(Exercise directions) Find all lines with the word "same" in the material, then copy them.

***** Recorded data

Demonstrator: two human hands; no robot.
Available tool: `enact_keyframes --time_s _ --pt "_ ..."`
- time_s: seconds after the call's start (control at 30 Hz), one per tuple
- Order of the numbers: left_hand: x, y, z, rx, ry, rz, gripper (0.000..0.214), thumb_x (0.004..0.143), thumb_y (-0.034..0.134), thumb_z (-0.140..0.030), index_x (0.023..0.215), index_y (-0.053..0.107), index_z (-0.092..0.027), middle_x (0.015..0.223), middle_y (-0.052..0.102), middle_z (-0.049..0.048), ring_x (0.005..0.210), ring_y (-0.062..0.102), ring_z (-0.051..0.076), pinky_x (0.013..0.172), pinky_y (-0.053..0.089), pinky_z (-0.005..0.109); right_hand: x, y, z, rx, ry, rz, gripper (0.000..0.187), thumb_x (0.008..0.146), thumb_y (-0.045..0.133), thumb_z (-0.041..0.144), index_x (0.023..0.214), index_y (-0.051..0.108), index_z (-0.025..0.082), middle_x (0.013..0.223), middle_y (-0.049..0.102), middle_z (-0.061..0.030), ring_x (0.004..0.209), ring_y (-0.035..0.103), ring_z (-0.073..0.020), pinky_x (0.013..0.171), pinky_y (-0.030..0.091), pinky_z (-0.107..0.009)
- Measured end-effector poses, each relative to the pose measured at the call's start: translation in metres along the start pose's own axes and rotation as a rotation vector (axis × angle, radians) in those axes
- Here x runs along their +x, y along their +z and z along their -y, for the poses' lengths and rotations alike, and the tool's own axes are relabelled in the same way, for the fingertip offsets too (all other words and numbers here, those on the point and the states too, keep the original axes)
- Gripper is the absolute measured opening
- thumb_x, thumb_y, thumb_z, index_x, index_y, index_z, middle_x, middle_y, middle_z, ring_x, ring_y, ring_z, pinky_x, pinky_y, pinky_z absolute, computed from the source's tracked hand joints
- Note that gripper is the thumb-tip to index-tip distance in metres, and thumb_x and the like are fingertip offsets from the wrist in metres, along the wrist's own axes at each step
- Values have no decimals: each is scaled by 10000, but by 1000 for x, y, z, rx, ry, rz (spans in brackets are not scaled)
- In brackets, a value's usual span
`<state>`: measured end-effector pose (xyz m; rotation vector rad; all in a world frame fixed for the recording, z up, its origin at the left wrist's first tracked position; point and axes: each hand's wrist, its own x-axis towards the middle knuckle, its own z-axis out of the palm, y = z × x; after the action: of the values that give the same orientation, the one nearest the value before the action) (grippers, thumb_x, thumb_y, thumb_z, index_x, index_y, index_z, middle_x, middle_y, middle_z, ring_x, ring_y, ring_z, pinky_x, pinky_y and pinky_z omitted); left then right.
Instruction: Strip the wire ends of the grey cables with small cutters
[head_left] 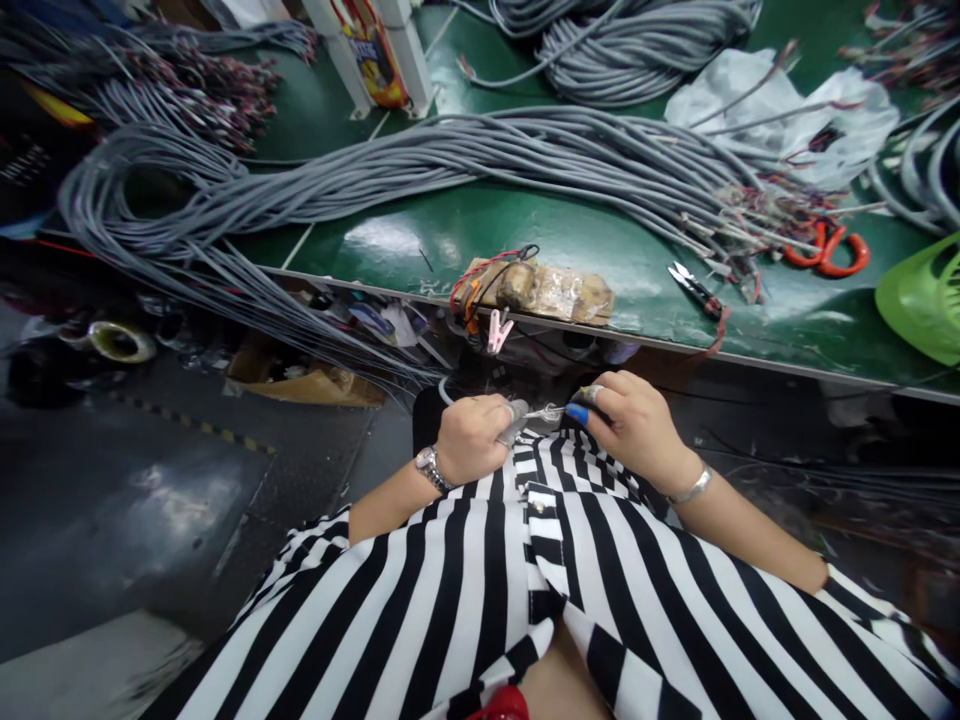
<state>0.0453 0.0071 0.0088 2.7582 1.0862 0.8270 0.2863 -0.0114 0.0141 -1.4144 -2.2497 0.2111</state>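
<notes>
My left hand [472,437] is closed around the end of a grey cable [516,420], held just above my lap. A watch sits on that wrist. My right hand [634,425] is closed on a small blue-handled tool [579,411] whose tip meets the thin bared wires [546,411] sticking out of the cable end. A bracelet is on my right wrist. Both hands are close together below the front edge of the green workbench [645,330], over my black-and-white striped top.
A long bundle of grey cables [420,170] lies across the bench and hangs off its left side. Near the edge sit a taped block with red wires [536,288], small snips [694,288], red-handled scissors [829,250], a green basket [926,300] and a plastic bag [787,110].
</notes>
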Motion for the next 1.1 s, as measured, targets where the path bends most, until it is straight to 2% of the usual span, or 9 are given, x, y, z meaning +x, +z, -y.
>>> enact_keyframes --time_s 0.2,0.3,0.43,0.53,0.67,0.83,0.9,1.0,1.1 --pt "-2 -1 1 29 11 35 156 821 512 -203 690 592 -175 688 657 34 622 584 127 582 397 263 -2 21 4 351 190 -17 266 878 510 334 651 512 198 642 481 -4 598 452 -139 562 357 -273" --pt "-1 -3 1 41 -10 43 154 800 503 -181 669 584 -176 621 606 21 568 541 122 549 366 263 -4 21 7 433 116 5 232 870 518 328 683 545 194 670 513 -11 623 483 -139 582 388 -272" --pt "0 -5 -1 3 -63 41 156 783 493 -157 651 573 -177 595 562 17 547 508 122 537 351 265 -3 18 10 320 8 -47 118 836 549 266 779 611 185 796 596 -65 736 534 -178 672 427 -311" --pt "-1 -5 -2 -12 -26 74 189 814 492 -197 639 563 -184 584 548 13 547 499 121 538 346 267 -1 26 12 321 194 -99 122 838 543 257 766 616 191 763 595 -55 727 550 -180 662 437 -307" --pt "-2 -4 0 0 16 123 200 819 486 -216 635 556 -186 596 556 17 551 499 120 534 339 268 -1 38 14 551 391 -99 96 815 573 282 784 617 202 731 627 -20 674 574 -160 632 461 -284" --pt "-2 -4 1 -26 -74 119 203 832 488 -224 653 574 -181 584 550 12 539 506 119 519 337 263 -4 31 17 595 230 -64 110 794 613 307 774 620 200 730 626 -23 669 562 -152 639 454 -284" --pt "-3 -4 0 -74 -45 143 207 840 494 -237 668 592 -179 588 557 13 546 520 120 521 348 260 1 34 9 592 284 -132 136 798 609 334 773 610 200 719 614 -20 658 548 -149 631 445 -285" --pt "-6 -4 -2 -189 80 234 194 839 512 -263 708 630 -183 597 578 11 558 548 124 530 380 253 10 45 -11 637 579 -381 233 850 517 421 794 566 201 664 578 -2 587 496 -135 578 430 -278" --pt "-8 -4 3 -283 -54 238 182 861 508 -277 849 664 -184 700 652 26 647 615 134 590 449 240 11 46 -25 653 573 -411 222 846 528 424 811 553 207 680 578 6 603 503 -133 595 439 -274"
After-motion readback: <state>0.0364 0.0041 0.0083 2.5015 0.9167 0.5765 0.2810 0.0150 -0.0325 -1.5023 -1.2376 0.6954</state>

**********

(Exercise result)
- Here x runs along their +x, y along their +z and z along their -y, for the poses' lengths and rotations alike, and the tool's own axes are relabelled in the same way, for the fingertip offsets too (all other words and numbers here, those on the point and the states too, keep the original axes)
`<state>`: measured end-effector pose (xyz m; rotation vector rad; all in a world frame fixed for the recording, z up, its origin at the left wrist's first tracked position; point and axes: each hand's wrist, its own x-axis towards the middle knuckle, its own z-axis out of the palm, y = z × x; after the action: of the values that give the same orientation, the one nearest the value before the action) (grippers, thumb_x, thumb_y, thumb_z, index_x, index_y, index_z, middle_x, middle_y, middle_z, ring_x, ring_y, ring_z, pinky_x, pinky_y and pinky_z omitted); left then right.

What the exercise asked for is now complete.